▶ **DESCRIPTION OF THE TASK**
Repeat each record below exactly, dropping the pictures.
─── SUPPLIED RECORDS ───
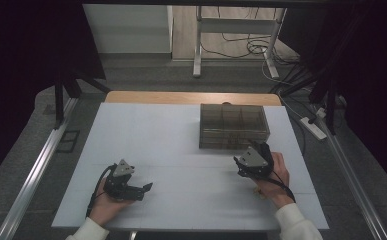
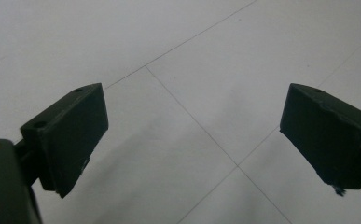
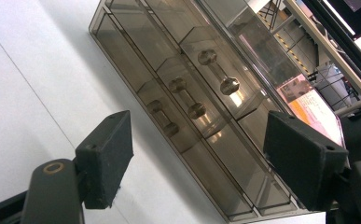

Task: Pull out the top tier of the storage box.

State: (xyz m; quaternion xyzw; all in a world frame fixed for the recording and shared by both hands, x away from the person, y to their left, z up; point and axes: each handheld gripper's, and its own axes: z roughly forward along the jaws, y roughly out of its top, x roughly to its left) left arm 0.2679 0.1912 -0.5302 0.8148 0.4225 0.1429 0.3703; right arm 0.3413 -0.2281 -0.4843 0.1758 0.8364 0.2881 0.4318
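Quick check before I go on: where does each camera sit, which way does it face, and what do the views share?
High view: above the near side, looking forward and down on the white table; both hands, left gripper, right gripper.
Left gripper view: along its open jaws, onto bare table.
Right gripper view: along its open jaws at the drawer box.
Shared: high and right gripper views both show the box.

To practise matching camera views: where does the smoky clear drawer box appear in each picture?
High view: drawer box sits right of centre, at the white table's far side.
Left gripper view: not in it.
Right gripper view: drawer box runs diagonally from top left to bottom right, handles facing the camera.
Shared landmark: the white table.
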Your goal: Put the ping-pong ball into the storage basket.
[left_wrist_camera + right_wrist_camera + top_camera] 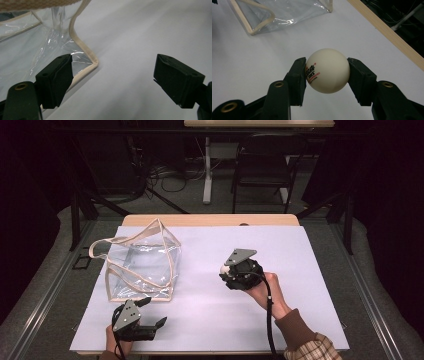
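Observation:
A white table-tennis ball (327,70) with red and black print sits clamped between the two black jaws of my right gripper (327,75), above the white sheet. From above, that right gripper (226,270) is near the table's middle with the ball (224,268) at its tip, pointing left toward a clear plastic bag (142,265) with beige trim. My left gripper (152,312) is open at the front left, just in front of the bag's near corner (93,63); nothing is between its jaws.
A white sheet (280,255) covers the wooden table (210,220). The bag's beige handles (100,247) stand up loosely at its left. Beyond the table are a dark chair (262,167), a white table leg (207,170) and cables on the floor.

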Motion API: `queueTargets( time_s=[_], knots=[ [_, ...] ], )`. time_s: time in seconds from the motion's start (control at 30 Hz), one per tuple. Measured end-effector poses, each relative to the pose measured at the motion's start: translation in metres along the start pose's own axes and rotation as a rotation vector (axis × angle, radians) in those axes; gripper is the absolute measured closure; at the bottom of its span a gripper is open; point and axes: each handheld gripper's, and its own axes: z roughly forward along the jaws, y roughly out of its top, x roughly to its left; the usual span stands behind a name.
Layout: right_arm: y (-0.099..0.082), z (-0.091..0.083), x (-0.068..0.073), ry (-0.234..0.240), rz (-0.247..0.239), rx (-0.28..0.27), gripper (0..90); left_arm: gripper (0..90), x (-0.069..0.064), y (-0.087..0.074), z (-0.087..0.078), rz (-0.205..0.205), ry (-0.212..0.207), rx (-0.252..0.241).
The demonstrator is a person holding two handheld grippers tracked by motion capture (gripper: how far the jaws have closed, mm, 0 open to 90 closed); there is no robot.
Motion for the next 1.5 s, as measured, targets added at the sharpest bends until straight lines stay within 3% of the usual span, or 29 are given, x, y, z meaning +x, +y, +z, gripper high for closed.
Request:
queueTargets(
  time_s=[1.5],
  knots=[
    [0.028,-0.018,-0.011,-0.012,-0.012,-0.020,51.2,16.1,0.000,0.000,0.001,-0.002,-0.001,-0.001]
  ],
)
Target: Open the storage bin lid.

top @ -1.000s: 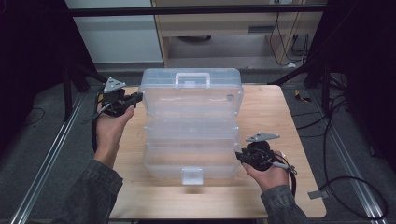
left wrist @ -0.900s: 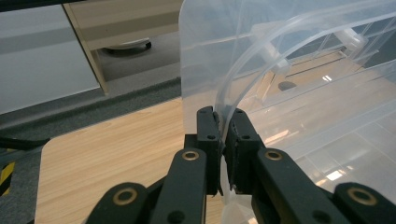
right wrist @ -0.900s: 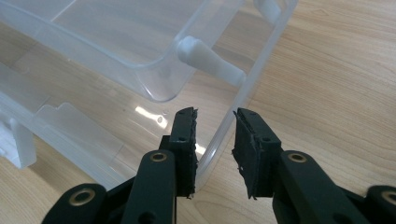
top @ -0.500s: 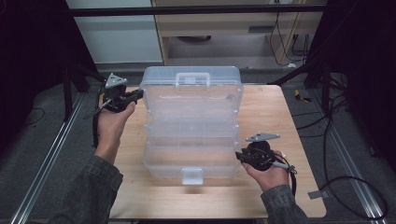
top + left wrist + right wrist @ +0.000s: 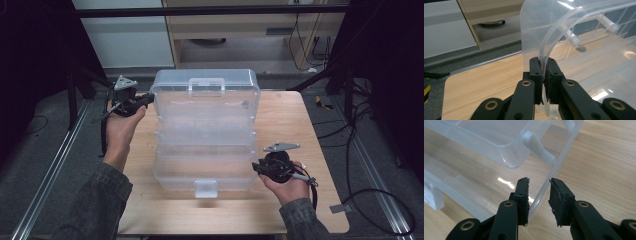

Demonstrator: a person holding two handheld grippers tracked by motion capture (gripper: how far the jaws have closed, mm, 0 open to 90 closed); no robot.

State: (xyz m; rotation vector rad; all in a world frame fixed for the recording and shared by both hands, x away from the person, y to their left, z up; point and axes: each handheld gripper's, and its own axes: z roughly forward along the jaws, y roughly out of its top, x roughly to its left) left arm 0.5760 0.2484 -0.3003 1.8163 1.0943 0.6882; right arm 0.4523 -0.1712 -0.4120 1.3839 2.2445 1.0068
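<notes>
A clear plastic organiser box stands open on the wooden table, its tiers stepped back and its lid raised at the far end. My left gripper is at the lid's far left corner, shut on the lid's thin curved rim; both pads of the left gripper press on it. At the box's near right corner my right gripper straddles the base wall. The jaws of the right gripper stand apart, with a gap between the right pad and the wall.
A white latch tab sticks out of the box's near edge and a carry handle sits on the lid. Bare wood lies left and right of the box. Metal rails and cables run along the floor beside the table.
My left gripper has crept a little farther away and upward with the lid's rim, and the lid stands slightly higher. The right gripper has stayed where it was.
</notes>
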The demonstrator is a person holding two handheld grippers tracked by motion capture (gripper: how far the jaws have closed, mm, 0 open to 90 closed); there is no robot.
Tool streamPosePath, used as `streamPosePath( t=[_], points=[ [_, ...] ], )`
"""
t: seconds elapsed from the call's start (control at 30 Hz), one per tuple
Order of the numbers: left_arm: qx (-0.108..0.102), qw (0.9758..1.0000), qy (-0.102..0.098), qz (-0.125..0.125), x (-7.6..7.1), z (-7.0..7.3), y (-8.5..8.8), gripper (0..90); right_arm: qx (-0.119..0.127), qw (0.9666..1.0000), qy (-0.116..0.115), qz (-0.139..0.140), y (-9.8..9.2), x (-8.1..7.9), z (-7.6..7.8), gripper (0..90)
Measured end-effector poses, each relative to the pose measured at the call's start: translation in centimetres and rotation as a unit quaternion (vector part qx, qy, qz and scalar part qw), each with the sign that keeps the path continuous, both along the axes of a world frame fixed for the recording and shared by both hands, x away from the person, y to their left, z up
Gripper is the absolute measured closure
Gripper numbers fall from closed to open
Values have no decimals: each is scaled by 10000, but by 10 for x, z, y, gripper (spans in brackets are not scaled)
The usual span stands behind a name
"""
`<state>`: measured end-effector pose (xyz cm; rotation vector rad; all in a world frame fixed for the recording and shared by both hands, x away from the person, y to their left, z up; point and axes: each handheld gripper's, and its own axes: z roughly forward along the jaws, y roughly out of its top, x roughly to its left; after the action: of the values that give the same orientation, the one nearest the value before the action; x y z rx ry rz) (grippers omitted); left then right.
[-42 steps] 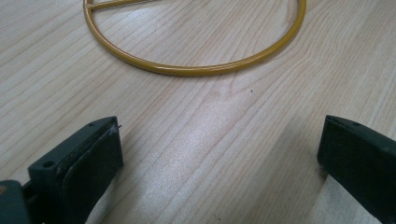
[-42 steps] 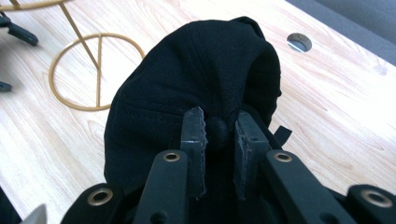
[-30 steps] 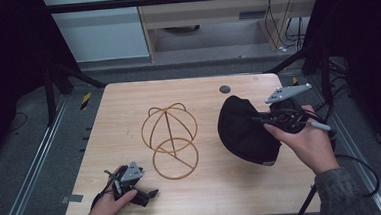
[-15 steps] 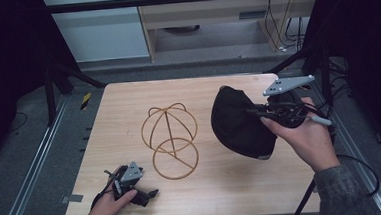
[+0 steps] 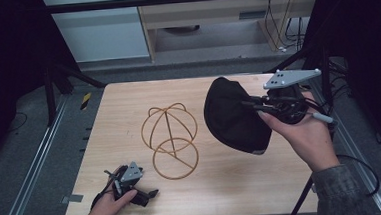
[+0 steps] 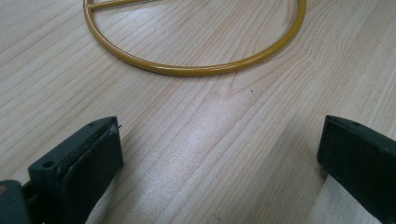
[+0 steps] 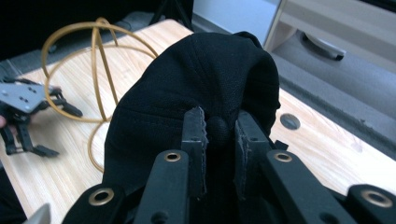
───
▶ **EXERCISE RESULT**
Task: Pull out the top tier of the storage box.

State: (xyz m; quaternion xyzw; all in a world frame fixed for the recording and shared by both hands, x away from the person, y to their left, z up; point and axes: each handheld gripper's, and its own axes: z roughly forward along the jaws, y roughly out of its top, x roughly to its left) left arm 0.2679 0.1912 -0.5302 0.8148 0.4225 0.1429 0.3703; right arm 0.3413 -0.2281 -0.4843 0.1758 0.8364 0.2881 0.4318
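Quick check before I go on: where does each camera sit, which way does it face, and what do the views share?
High view: above the near side, looking forward and down on the white table; both hands, left gripper, right gripper.
Left gripper view: along its open jaws, onto bare table.
Right gripper view: along its open jaws at the drawer box.
Shared: high and right gripper views both show the box.

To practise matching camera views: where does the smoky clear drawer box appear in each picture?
High view: drawer box sits right of centre, at the white table's far side.
Left gripper view: not in it.
Right gripper view: drawer box runs diagonally from top left to bottom right, handles facing the camera.
Shared landmark: the white table.
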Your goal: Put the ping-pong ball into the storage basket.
[left_wrist_camera + right_wrist_camera + top_camera] 
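Observation:
A white table-tennis ball (327,70) with red and black print sits clamped between the two black jaws of my right gripper (327,75), above the white sheet. From above, that right gripper (226,270) is near the table's middle with the ball (224,268) at its tip, pointing left toward a clear plastic bag (142,265) with beige trim. My left gripper (152,312) is open at the front left, just in front of the bag's near corner (93,63); nothing is between its jaws.
A white sheet (280,255) covers the wooden table (210,220). The bag's beige handles (100,247) stand up loosely at its left. Beyond the table are a dark chair (262,167), a white table leg (207,170) and cables on the floor.
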
Motion API: `queueTargets( time_s=[_], knots=[ [_, ...] ], )`. time_s: time in seconds from the motion's start (control at 30 Hz), one per tuple. Measured end-effector poses, each relative to the pose measured at the motion's start: translation in metres along the start pose's own axes and rotation as a rotation vector (axis × angle, radians) in those axes; gripper is the absolute measured closure; at the bottom of its span a gripper is open; point and axes: each handheld gripper's, and its own axes: z roughly forward along the jaws, y roughly out of its top, x roughly to its left; the usual span stands behind a name.
Layout: right_arm: y (-0.099..0.082), z (-0.091..0.083), x (-0.068..0.073), ry (-0.234..0.240), rz (-0.247..0.239), rx (-0.28..0.27), gripper (0..90); left_arm: gripper (0..90), x (-0.069..0.064), y (-0.087..0.074), z (-0.087..0.078), rz (-0.205..0.205), ry (-0.212..0.207), rx (-0.252..0.241).
The demonstrator is a person holding two handheld grippers tracked by motion capture (gripper: how far the jaws have closed, mm, 0 open to 90 closed); there is no robot.
Motion for the next 1.5 s, as measured, targets added at the sharpest bends until straight lines stay within 3% of the usual span, or 29 are given, x, y, z meaning +x, +y, +z, gripper high for closed.
Request:
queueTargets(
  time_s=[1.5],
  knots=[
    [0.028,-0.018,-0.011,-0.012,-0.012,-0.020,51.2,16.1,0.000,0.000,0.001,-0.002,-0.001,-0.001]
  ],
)
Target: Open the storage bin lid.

top @ -1.000s: 
left wrist @ -0.900s: 
right wrist @ -0.900s: 
top @ -0.500s: 
top + left wrist + right wrist @ +0.000s: 

Demonstrator: a person holding two handheld grippers tracked by motion capture (gripper: how far the jaws have closed, mm, 0 open to 90 closed); no robot.

State: (xyz m; rotation vector rad; all in a world frame fixed for the recording and shared by both hands, x away from the person, y to their left, z up; point and axes: each handheld gripper's, and its own axes: z roughly forward along the jaws, y roughly out of its top, x roughly to its left) left arm 0.5760 0.2484 -0.3003 1.8163 1.0943 0.6882; right arm 0.4523 -0.1712 -0.4120 1.3839 2.2445 1.0068
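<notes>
A clear plastic organiser box stands open on the wooden table, its tiers stepped back and its lid raised at the far end. My left gripper is at the lid's far left corner, shut on the lid's thin curved rim; both pads of the left gripper press on it. At the box's near right corner my right gripper straddles the base wall. The jaws of the right gripper stand apart, with a gap between the right pad and the wall.
A white latch tab sticks out of the box's near edge and a carry handle sits on the lid. Bare wood lies left and right of the box. Metal rails and cables run along the floor beside the table.
My left gripper has crept a little farther away and upward with the lid's rim, and the lid stands slightly higher. The right gripper has stayed where it was.
</notes>
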The demonstrator is a person holding two handheld grippers tracked by motion capture (gripper: how far the jaws have closed, mm, 0 open to 90 closed); there is no robot.
Tool streamPosePath, used as `streamPosePath( t=[_], points=[ [_, ...] ], )`
"""
t: seconds elapsed from the call's start (control at 30 Hz), one per tuple
Order of the numbers: left_arm: qx (-0.108..0.102), qw (0.9758..1.0000), qy (-0.102..0.098), qz (-0.125..0.125), x (-7.6..7.1), z (-7.0..7.3), y (-8.5..8.8), gripper (0..90); right_arm: qx (-0.119..0.127), qw (0.9666..1.0000), qy (-0.116..0.115), qz (-0.139..0.140), y (-9.8..9.2), x (-8.1..7.9), z (-7.6..7.8), gripper (0..90)
Measured end-effector poses, each relative to the pose measured at the call's start: translation in centimetres and rotation as a unit quaternion (vector part qx, qy, qz and scalar part qw), each with the sign that keeps the path continuous, both along the axes of a world frame fixed for the recording and shared by both hands, x away from the person, y to their left, z up
Gripper is the absolute measured closure
Gripper numbers fall from closed to open
Values have no decimals: each is scaled by 10000, but by 10 for x, z, y, gripper (spans in brackets are not scaled)
The usual span stands behind a name
"""
`<state>`: measured end-effector pose (xyz cm; rotation vector rad; all in a world frame fixed for the recording and shared by both hands, x away from the person, y to their left, z up; point and axes: each handheld gripper's, and its own axes: z roughly forward along the jaws, y roughly out of its top, x roughly to its left; after the action: of the values that give the same orientation, the one nearest the value before the action; x y z rx ry rz) (grippers omitted); left then right.
[-42 steps] 
[-42 steps] 
[-30 steps] 
[-15 steps] 
[+0 steps] 
[+0 steps] 
[+0 steps] 

Nothing further is required of the output.